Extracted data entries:
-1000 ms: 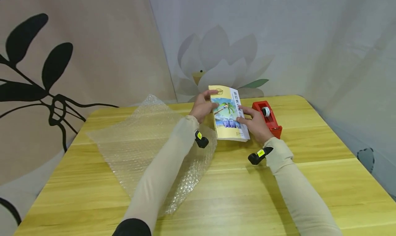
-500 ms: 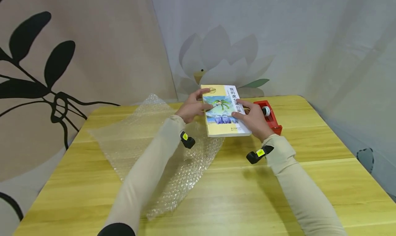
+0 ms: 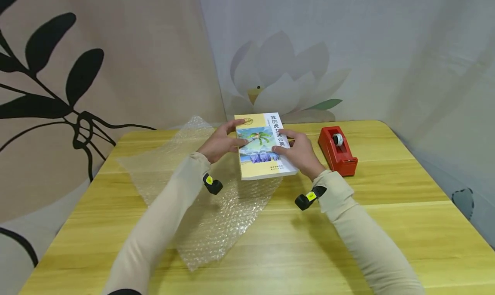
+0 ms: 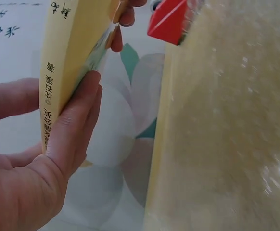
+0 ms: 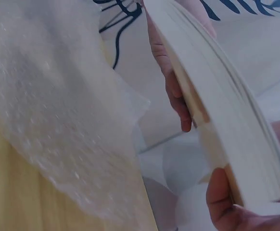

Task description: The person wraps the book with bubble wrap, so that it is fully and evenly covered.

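Note:
Both hands hold a paperback book (image 3: pixel 258 146) with a yellow and white cover and a palm-tree picture. My left hand (image 3: pixel 222 141) grips its left edge, thumb on the cover; in the left wrist view the fingers (image 4: pixel 70 115) lie under the book's yellow spine (image 4: pixel 53 77). My right hand (image 3: pixel 299 153) grips the opposite edge, thumb on the front. The right wrist view shows the page edges (image 5: pixel 226 106) and fingertips beneath the back cover. Below the book, a sheet of bubble wrap (image 3: pixel 216 226) lies flat on the table, partly hidden by the left arm.
A red tape dispenser (image 3: pixel 337 151) with a small white roll stands to the right of the book. The wooden table (image 3: pixel 386 235) ends at a printed curtain (image 3: pixel 406 62) behind. Black wrist cameras hang at both cuffs.
Both hands have carried the book leftward, from beside the tape dispenser to over the bubble wrap. The view has shifted slightly, and the dispenser is now fully uncovered.

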The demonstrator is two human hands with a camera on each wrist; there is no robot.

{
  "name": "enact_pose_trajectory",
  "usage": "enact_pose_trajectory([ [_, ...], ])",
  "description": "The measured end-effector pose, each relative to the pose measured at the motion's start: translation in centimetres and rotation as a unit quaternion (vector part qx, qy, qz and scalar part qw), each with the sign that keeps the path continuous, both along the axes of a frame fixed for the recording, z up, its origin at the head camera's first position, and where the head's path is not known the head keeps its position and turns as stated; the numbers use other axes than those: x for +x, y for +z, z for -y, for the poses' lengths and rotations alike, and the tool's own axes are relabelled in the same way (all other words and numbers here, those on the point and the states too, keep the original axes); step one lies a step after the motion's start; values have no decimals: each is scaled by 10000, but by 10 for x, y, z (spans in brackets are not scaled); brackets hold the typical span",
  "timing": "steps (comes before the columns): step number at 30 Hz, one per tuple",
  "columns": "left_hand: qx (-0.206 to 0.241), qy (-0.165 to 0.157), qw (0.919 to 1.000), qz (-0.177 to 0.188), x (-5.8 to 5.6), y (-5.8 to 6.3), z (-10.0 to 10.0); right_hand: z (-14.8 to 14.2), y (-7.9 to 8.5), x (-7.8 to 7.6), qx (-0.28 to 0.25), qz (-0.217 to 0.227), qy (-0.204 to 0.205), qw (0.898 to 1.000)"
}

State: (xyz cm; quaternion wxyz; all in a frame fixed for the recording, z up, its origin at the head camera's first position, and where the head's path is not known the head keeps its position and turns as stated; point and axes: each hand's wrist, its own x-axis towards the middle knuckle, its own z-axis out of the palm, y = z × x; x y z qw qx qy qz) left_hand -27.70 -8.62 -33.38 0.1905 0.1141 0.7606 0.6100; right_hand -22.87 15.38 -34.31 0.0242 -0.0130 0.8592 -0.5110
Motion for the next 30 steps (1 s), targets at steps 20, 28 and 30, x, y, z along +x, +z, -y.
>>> enact_pose_trajectory([
  [20, -424, 93, 9991, -1, 18, -19, 49, 46, -18, 6, 315, -216, 362, 9986],
  [28, -532, 173, 9983, 166, 22, -24, 61, 57, -25, 7, 165, 36, 522, 9985],
  [30, -530, 177, 9983, 178, 22, -26, 65, 61, -26, 8, 117, 66, 566, 9983],
])
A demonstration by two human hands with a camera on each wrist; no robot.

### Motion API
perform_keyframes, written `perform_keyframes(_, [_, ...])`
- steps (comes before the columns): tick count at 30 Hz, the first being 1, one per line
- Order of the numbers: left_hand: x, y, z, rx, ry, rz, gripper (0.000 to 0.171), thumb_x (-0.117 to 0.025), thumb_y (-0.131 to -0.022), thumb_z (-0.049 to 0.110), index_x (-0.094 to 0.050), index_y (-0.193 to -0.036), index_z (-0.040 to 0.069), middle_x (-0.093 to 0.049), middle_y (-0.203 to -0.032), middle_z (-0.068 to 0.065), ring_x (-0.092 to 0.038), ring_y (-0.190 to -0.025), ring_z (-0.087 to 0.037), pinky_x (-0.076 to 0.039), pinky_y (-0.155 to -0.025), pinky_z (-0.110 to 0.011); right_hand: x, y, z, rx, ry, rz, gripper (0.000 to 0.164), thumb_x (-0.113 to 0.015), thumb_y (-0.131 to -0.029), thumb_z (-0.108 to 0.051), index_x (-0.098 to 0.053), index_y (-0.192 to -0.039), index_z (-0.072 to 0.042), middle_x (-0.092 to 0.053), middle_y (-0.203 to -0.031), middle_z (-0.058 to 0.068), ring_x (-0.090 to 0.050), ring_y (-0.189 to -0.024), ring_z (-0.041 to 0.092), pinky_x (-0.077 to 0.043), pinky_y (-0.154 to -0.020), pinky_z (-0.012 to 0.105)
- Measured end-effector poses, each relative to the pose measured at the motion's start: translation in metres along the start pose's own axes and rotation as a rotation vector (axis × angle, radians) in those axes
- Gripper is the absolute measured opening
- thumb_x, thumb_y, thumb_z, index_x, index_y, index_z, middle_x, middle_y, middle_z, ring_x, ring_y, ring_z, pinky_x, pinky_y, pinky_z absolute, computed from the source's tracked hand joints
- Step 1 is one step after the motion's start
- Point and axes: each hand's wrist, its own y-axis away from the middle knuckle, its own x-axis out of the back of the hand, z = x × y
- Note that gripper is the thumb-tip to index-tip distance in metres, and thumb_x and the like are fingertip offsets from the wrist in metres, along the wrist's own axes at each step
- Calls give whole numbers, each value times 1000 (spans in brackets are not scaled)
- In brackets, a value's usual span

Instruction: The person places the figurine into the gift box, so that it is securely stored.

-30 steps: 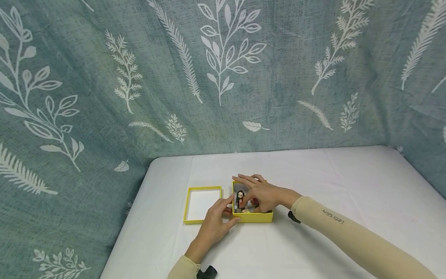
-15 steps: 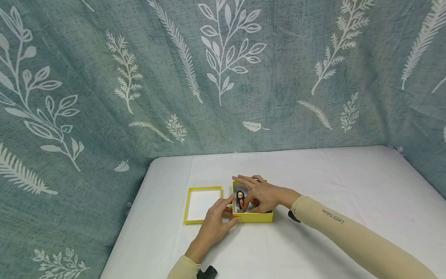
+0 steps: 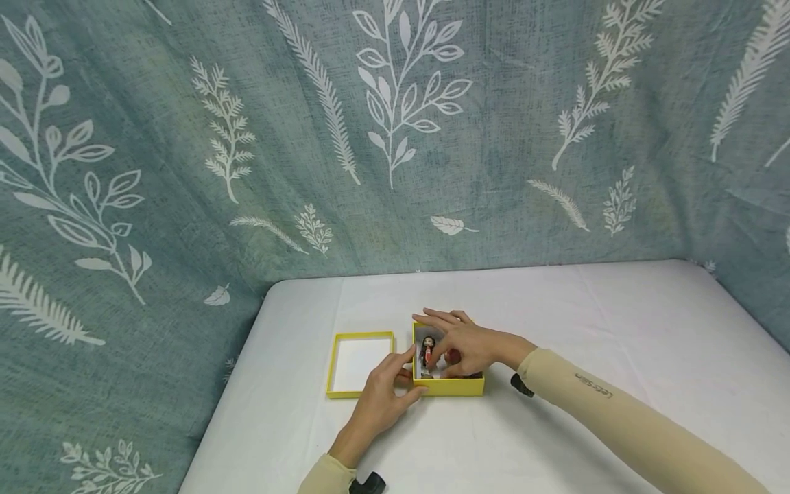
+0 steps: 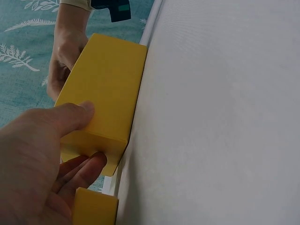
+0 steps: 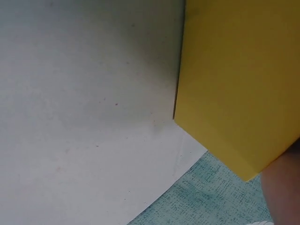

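Observation:
A yellow box (image 3: pixel 449 387) stands with its top uncovered on the white table. My left hand (image 3: pixel 382 394) holds its left front corner, thumb on the front wall and fingers at the side; the left wrist view shows the thumb (image 4: pixel 77 117) on the yellow face. My right hand (image 3: pixel 465 345) reaches in from above, with index finger and thumb down in the box and the other fingers stretched over the back rim. Its index finger touches a small dark-haired figurine (image 3: pixel 428 348) in red; I cannot tell whether it is pinched. A round reddish thing (image 3: pixel 453 356) shows under the palm.
A shallow yellow-rimmed lid (image 3: pixel 361 335), white inside, lies left of the box, close to the left hand. White cloth covers the table (image 3: pixel 592 322). Behind it hangs a green-blue curtain (image 3: pixel 494 137) with white leaf prints.
The figurine has shifted slightly and stands straighter than half a second ago. A pale yellowish bit seen earlier at the box's front is no longer visible. The left hand keeps its place.

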Motion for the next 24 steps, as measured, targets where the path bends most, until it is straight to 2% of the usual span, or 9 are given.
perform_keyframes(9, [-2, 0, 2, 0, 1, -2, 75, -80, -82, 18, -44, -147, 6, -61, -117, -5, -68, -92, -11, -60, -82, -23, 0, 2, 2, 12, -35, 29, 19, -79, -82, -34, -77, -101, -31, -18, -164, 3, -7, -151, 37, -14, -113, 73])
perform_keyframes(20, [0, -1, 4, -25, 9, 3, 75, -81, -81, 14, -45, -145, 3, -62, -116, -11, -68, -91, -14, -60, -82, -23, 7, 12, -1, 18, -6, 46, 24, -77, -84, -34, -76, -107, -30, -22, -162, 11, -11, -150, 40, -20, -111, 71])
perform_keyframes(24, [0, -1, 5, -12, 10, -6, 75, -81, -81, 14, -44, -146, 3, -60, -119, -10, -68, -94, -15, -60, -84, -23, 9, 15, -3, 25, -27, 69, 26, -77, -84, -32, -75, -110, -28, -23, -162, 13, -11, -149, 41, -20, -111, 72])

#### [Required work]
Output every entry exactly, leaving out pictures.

#### [Answer for this exercise]
-1000 ms: 
-500 ms: 
+0 ms: 
+0 ms: 
+0 ms: 

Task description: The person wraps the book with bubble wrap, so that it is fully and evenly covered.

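Note:
Both hands hold a paperback book (image 3: pixel 258 146) with a yellow and white cover and a palm-tree picture. My left hand (image 3: pixel 222 141) grips its left edge, thumb on the cover; in the left wrist view the fingers (image 4: pixel 70 115) lie under the book's yellow spine (image 4: pixel 53 77). My right hand (image 3: pixel 299 153) grips the opposite edge, thumb on the front. The right wrist view shows the page edges (image 5: pixel 226 106) and fingertips beneath the back cover. Below the book, a sheet of bubble wrap (image 3: pixel 216 226) lies flat on the table, partly hidden by the left arm.
A red tape dispenser (image 3: pixel 337 151) with a small white roll stands to the right of the book. The wooden table (image 3: pixel 386 235) ends at a printed curtain (image 3: pixel 406 62) behind. Black wrist cameras hang at both cuffs.
Both hands have carried the book leftward, from beside the tape dispenser to over the bubble wrap. The view has shifted slightly, and the dispenser is now fully uncovered.
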
The demonstrator is two human hands with a camera on each wrist; there is no robot.

{
  "name": "enact_pose_trajectory",
  "usage": "enact_pose_trajectory([ [_, ...], ])",
  "description": "The measured end-effector pose, each relative to the pose measured at the motion's start: translation in centimetres and rotation as a unit quaternion (vector part qx, qy, qz and scalar part qw), each with the sign that keeps the path continuous, both along the axes of a frame fixed for the recording, z up, its origin at the head camera's first position, and where the head's path is not known the head keeps its position and turns as stated; the numbers use other axes than those: x for +x, y for +z, z for -y, for the poses' lengths and rotations alike, and the tool's own axes are relabelled in the same way (all other words and numbers here, those on the point and the states too, keep the original axes); step one lies a step after the motion's start; values have no decimals: each is scaled by 10000, but by 10 for x, y, z (spans in brackets are not scaled); brackets hold the typical span",
  "timing": "steps (comes before the columns): step number at 30 Hz, one per tuple",
  "columns": "left_hand: qx (-0.206 to 0.241), qy (-0.165 to 0.157), qw (0.919 to 1.000), qz (-0.177 to 0.188), x (-5.8 to 5.6), y (-5.8 to 6.3), z (-10.0 to 10.0); right_hand: z (-14.8 to 14.2), y (-7.9 to 8.5), x (-7.8 to 7.6), qx (-0.28 to 0.25), qz (-0.217 to 0.227), qy (-0.204 to 0.205), qw (0.898 to 1.000)"
}

State: (xyz cm; quaternion wxyz; all in a frame fixed for the recording, z up, its origin at the head camera's first position, and where the head's path is not known the head keeps its position and turns as stated; point and axes: each hand's wrist, its own x-axis towards the middle knuckle, its own z-axis out of the palm, y = z × x; x y z qw qx qy qz) left_hand -27.70 -8.62 -33.38 0.1905 0.1141 0.7606 0.6100; right_hand -22.87 15.38 -34.31 0.0242 -0.0130 0.8592 -0.5110
Motion for the next 30 steps (1 s), targets at steps 20, 28 and 30, x, y, z along +x, +z, -y.
>>> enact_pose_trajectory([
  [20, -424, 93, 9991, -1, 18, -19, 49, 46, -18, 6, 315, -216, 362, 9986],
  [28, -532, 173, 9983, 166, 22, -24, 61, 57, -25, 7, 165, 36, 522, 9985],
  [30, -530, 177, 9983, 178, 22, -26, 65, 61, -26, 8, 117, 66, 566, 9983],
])
A demonstration by two human hands with a camera on each wrist; no robot.

### Motion API
perform_keyframes, written `perform_keyframes(_, [_, ...])`
- steps (comes before the columns): tick count at 30 Hz, the first being 1, one per line
- Order of the numbers: left_hand: x, y, z, rx, ry, rz, gripper (0.000 to 0.171), thumb_x (-0.117 to 0.025), thumb_y (-0.131 to -0.022), thumb_z (-0.049 to 0.110), index_x (-0.094 to 0.050), index_y (-0.193 to -0.036), index_z (-0.040 to 0.069), middle_x (-0.093 to 0.049), middle_y (-0.203 to -0.032), middle_z (-0.068 to 0.065), ring_x (-0.092 to 0.038), ring_y (-0.190 to -0.025), ring_z (-0.087 to 0.037), pinky_x (-0.076 to 0.039), pinky_y (-0.155 to -0.025), pinky_z (-0.110 to 0.011); right_hand: x, y, z, rx, ry, rz, gripper (0.000 to 0.164), thumb_x (-0.113 to 0.015), thumb_y (-0.131 to -0.029), thumb_z (-0.108 to 0.051), index_x (-0.098 to 0.053), index_y (-0.192 to -0.039), index_z (-0.072 to 0.042), middle_x (-0.092 to 0.053), middle_y (-0.203 to -0.031), middle_z (-0.058 to 0.068), ring_x (-0.090 to 0.050), ring_y (-0.189 to -0.024), ring_z (-0.041 to 0.092), pinky_x (-0.077 to 0.043), pinky_y (-0.154 to -0.020), pinky_z (-0.012 to 0.105)
- Measured end-effector poses, each relative to the pose measured at the motion's start: translation in metres along the start pose's own axes and rotation as a rotation vector (axis × angle, radians) in those axes
- Gripper is the absolute measured opening
- thumb_x, thumb_y, thumb_z, index_x, index_y, index_z, middle_x, middle_y, middle_z, ring_x, ring_y, ring_z, pinky_x, pinky_y, pinky_z absolute, computed from the source's tracked hand joints
- Step 1 is one step after the motion's start
- Point and axes: each hand's wrist, its own y-axis away from the middle knuckle, its own x-axis out of the back of the hand, z = x × y
- Note that gripper is the thumb-tip to index-tip distance in metres, and thumb_x and the like are fingertip offsets from the wrist in metres, along the wrist's own axes at each step
- Calls give whole numbers, each value times 1000 (spans in brackets are not scaled)
- In brackets, a value's usual span

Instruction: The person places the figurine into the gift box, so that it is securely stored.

-30 steps: 
-15 steps: 
+0 steps: 
+0 steps: 
+0 steps: 

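Observation:
A yellow box (image 3: pixel 449 387) stands with its top uncovered on the white table. My left hand (image 3: pixel 382 394) holds its left front corner, thumb on the front wall and fingers at the side; the left wrist view shows the thumb (image 4: pixel 77 117) on the yellow face. My right hand (image 3: pixel 465 345) reaches in from above, with index finger and thumb down in the box and the other fingers stretched over the back rim. Its index finger touches a small dark-haired figurine (image 3: pixel 428 348) in red; I cannot tell whether it is pinched. A round reddish thing (image 3: pixel 453 356) shows under the palm.
A shallow yellow-rimmed lid (image 3: pixel 361 335), white inside, lies left of the box, close to the left hand. White cloth covers the table (image 3: pixel 592 322). Behind it hangs a green-blue curtain (image 3: pixel 494 137) with white leaf prints.
The figurine has shifted slightly and stands straighter than half a second ago. A pale yellowish bit seen earlier at the box's front is no longer visible. The left hand keeps its place.
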
Motion for the next 24 steps, as measured, targets where the path bends most, until it is straight to 2% of the usual span, or 9 are given.
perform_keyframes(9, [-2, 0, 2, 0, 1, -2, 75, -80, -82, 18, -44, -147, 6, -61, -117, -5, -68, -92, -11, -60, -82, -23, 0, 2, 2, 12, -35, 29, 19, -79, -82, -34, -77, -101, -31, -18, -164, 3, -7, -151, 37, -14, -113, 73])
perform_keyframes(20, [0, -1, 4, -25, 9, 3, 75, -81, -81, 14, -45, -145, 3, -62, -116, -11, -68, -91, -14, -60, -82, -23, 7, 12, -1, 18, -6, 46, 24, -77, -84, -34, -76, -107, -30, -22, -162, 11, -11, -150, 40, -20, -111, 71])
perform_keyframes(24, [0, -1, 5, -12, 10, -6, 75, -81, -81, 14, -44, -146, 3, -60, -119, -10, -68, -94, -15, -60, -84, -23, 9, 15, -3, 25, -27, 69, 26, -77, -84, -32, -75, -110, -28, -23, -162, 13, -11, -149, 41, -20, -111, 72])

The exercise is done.